— Your goal —
Below are some records. Count the lines with "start" in them and give nothing but the total.
BEGIN
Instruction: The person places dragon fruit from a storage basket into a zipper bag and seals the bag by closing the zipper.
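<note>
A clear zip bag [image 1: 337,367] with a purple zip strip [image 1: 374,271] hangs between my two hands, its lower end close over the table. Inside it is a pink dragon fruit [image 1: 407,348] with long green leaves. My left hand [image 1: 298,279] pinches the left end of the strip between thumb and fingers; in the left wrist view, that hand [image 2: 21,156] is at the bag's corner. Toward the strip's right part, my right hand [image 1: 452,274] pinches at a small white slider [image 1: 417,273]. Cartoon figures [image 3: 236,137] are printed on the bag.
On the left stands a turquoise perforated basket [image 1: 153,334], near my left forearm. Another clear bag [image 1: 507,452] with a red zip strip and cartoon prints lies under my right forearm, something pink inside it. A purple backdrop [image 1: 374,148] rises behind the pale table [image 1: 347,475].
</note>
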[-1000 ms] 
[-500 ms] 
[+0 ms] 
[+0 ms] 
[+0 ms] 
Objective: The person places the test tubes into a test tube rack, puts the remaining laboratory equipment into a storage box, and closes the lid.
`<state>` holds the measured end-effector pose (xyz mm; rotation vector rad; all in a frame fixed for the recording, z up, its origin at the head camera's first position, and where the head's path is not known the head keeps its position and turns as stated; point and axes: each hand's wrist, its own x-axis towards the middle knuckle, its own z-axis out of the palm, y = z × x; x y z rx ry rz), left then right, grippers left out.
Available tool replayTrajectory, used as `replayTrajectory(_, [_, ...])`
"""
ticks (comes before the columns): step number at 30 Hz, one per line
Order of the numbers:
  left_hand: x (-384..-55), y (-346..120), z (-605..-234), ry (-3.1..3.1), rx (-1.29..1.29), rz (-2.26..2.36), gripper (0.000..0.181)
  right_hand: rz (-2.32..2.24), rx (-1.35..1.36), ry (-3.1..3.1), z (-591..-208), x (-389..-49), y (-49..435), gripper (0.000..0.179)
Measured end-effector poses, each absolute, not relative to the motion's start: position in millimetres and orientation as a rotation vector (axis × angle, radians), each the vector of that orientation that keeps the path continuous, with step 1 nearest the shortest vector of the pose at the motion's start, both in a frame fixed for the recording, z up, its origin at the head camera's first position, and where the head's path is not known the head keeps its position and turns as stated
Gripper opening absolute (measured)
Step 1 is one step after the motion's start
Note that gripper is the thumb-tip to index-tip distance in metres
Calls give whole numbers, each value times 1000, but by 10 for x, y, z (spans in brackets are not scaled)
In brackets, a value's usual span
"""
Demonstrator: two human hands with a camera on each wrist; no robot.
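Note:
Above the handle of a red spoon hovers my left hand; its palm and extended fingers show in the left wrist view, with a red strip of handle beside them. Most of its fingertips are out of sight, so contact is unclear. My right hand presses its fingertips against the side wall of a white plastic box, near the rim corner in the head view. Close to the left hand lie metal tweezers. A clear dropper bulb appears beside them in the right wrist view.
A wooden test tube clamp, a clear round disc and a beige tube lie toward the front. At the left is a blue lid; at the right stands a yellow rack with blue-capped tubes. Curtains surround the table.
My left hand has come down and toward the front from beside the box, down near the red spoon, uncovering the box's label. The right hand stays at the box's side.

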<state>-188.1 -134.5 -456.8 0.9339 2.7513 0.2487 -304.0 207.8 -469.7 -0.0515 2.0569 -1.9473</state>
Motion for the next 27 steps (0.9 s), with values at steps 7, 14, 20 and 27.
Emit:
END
— Exercise output —
2